Только когда прошли двухсотпудовые и сорокадвухлинейные, Андрей опять сел в седло, а за мостом навстречу ему выплыла одинокая, сутулая и длинная фигура командира дивизиона.
К вечеру каменный столб бросил навстречу цифру сорок. Уже пятьдесят километров в седле! Но поход продолжался.
Ночью на востоке мелькнули молочно-белые огни в сгущенной, безлунной темноте полей. Кобрин остался позади.
— Пятьдесят два 'илометра от Бреста, — удивленно произнес Алданов.
За Кобрином батарея все же свернула с шоссе и вышла под кров старого сухого леса. Готовить пищу, устраивать ночлег ни у кого не было сил. Солдаты распрягли лошадей и, не выбирая места, валились на сухую листву у корней корявых дубов.
Сон победоносно надвинулся на лагерь. Только чутковский жеребец временами рвался на привязи и кричал, отчего часовые вздрагивали и начинали энергично шагать вдоль строя гаубиц.
Последние часы Андрей держался в седле нервами и тяжестью тела. Даже неутомимая Шишка шла рыхлыми шагами враскачку на подгибающихся, размягченных ногах.
Теперь сразу, без всякого перехода, Андрей почувствовал, что все его силы ушли. Не снимая шинели, он упал у высокой сосны. Уже земля широкими мягкими толчками качала его, как маятник, и упал он по ее, не по своей воле.
Андрей, лежа, хотел думать привычную на походах думу о том, как хорош сон и как приятно ноет тело в лесу, забирая от воздуха, от листьев новые соки и силы.
Когда застонали, заныли плечи и какой-то огонек боли вспыхнул под ребрами — подумал, что устал сильнее, чем обычно.

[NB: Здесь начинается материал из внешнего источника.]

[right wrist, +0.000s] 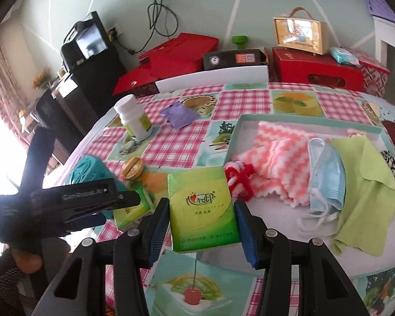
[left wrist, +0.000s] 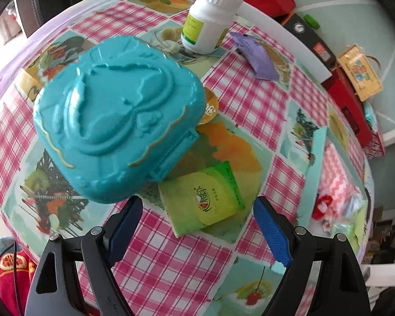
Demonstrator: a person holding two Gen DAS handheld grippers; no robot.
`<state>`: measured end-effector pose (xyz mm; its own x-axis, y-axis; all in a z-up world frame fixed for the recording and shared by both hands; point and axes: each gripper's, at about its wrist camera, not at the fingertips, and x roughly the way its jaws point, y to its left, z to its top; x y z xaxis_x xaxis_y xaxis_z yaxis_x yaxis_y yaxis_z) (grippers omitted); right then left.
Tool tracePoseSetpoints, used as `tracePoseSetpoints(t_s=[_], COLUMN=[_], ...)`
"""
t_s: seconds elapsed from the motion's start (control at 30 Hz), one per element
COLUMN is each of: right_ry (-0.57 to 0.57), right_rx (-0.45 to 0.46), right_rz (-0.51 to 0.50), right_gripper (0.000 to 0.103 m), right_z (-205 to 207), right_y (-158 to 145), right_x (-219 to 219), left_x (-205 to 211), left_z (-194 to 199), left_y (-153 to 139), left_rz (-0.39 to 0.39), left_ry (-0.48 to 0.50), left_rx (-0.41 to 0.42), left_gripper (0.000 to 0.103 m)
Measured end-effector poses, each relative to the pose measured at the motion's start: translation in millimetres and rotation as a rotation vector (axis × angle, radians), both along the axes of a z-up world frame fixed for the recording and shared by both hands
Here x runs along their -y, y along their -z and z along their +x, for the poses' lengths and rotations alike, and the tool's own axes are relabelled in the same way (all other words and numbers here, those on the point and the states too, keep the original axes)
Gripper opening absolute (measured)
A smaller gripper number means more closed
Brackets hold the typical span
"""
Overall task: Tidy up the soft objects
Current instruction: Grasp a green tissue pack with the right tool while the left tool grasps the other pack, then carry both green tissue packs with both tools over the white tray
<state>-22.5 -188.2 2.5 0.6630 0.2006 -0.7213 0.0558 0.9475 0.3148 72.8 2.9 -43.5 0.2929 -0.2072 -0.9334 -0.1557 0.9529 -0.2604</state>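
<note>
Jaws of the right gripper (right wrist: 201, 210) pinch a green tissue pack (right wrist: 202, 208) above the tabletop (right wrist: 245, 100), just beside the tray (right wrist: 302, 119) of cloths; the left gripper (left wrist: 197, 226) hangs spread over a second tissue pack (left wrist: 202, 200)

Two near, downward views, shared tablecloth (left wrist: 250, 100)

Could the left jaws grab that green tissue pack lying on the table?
Probably yes. The left gripper is open just above the tissue pack, with nothing between them; the teal case sits beside it, slightly overlapping one corner.
</note>
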Motion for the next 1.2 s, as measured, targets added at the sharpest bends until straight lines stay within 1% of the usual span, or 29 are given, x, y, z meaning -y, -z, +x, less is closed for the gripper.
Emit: tracePoseSetpoints(t_s=[0.13,0.17,0.2,0.23,0.43,0.53,0.63,0.87,1.0,1.2], right_ry=[0.002,0.003,0.003,0.003,0.013,0.022,0.033,0.085,0.131,0.214], right_rx=[0.010,0.011,0.011,0.011,0.008,0.007,0.007,0.005,0.007,0.014], right_rz=[0.012,0.014,0.015,0.016,0.022,0.024,0.024,0.038,0.044,0.027], right_gripper=[0.052,0.052,0.052,0.052,0.052,0.052,0.052,0.052,0.052,0.052], right_z=[-1.3,0.3,0.3,-0.2,-0.7,-1.0,-1.1,-3.1,-5.3,-12.2], right_y=[-0.8,-0.5,-0.4,0.1,1.3,1.7,2.1,3.4,3.1,-0.4], right_x=[2.8,3.5,4.0,4.7,7.5,9.5,11.5,25.2,38.2,61.7], left_x=[5.6,7.1,9.0,11.4,10.5,10.0,14.9,32.7,44.1,64.1], left_z=[3.6,4.4,5.1,5.3,2.3,-1.7,-6.1,-15.0,-19.5,-17.9], left_y=[5.8,6.5,8.7,10.7,9.1,6.6,0.6,-23.0,-39.3,-63.7], left_rz=[0.025,0.032,0.045,0.049,0.045,0.025,0.007,-0.027,-0.054,-0.073], left_ry=[-0.023,-0.022,-0.014,-0.008,0.005,0.025,0.061,0.170,0.233,0.327], left_rx=[0.004,0.005,0.004,0.001,0.020,0.021,0.038,0.128,0.183,0.239], left_gripper=[0.085,0.082,0.074,0.072,0.071,0.071,0.071,0.071,0.071,0.071])
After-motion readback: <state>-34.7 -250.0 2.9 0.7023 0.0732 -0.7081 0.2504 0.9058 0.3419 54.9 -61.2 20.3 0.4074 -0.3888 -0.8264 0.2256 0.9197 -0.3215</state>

А потом застучало в висках, и сосна над головой угрожающе закачалась. Тело никак не согревалось, и шинель казалась невесомым, паутинным покровом, сквозь который свободно ходят холодные ночные струи.
Сознание работало, но глаза не видели ничего вокруг.
Андрей широко раскинул веки, силясь уловить знакомые образы из этой гудящей тьмы бивуака. Но вместо лиц, вместо лошадиных морд ему в глаза сверкнули два фонаря грузовика, который ревел оглушительно, с человечьей или бычьей злобой, и полз на Андрея. Андрей подумал о сосне… Чудовище неизбежно должно разбиться об ее качающийся корявый ствол…
Андрей хотел сорвать, бросить в сторону тело. Но шинель теперь давила, как броневая плита, и ни нога, ни рука не шевельнулись у Андрея.
Он широко раскрыл рот, словно желая проглотить наступающую машину, и рот сам издал круглый, как вылетающий из широкогорлой трубы звук:
— А-а-а!
Автомобиль пополз, вытягиваясь на ходу в подобную толстому змею глазастую кишку, в горло Андрея.
Потом рядом возник человек. Он раскрывал рот, как механическая игрушка, и говорил:
— Сорок и семь десятых.
И другой человек из тьмы сказал:
— Будем возить в санитарке.
Тогда ворвался голос Кольцова:
— Нельзя, Александр Кузьмич, держать больных на походе. Вы говорите — в санитарке… А если она понадобится для раненых?
— Жаль парня!
Потом Андрей ощутил пальцами холодное полотно санитарки…
Перемежаются тени и свет. В свете — плечи, затылки, рукава людей. Лошади и повозки. Походом Чингисхана идут они куда-то вперед, в одну сторону, не то на запад, не то на восток.
Черный человек с бичом в руках. Он добродушно досадует о чем-то…
Белая женщина сует Андрею остро пахнущий пузырек.
На сырой земле у завалинки Андрея мутит, и свет исчезает…
Звезды видит Андрей сквозь щель матерински наклонившегося над ним мшистого забора. А затем в ночь, придавившую грудь тугой подушкой, врываются только паровозные гудки.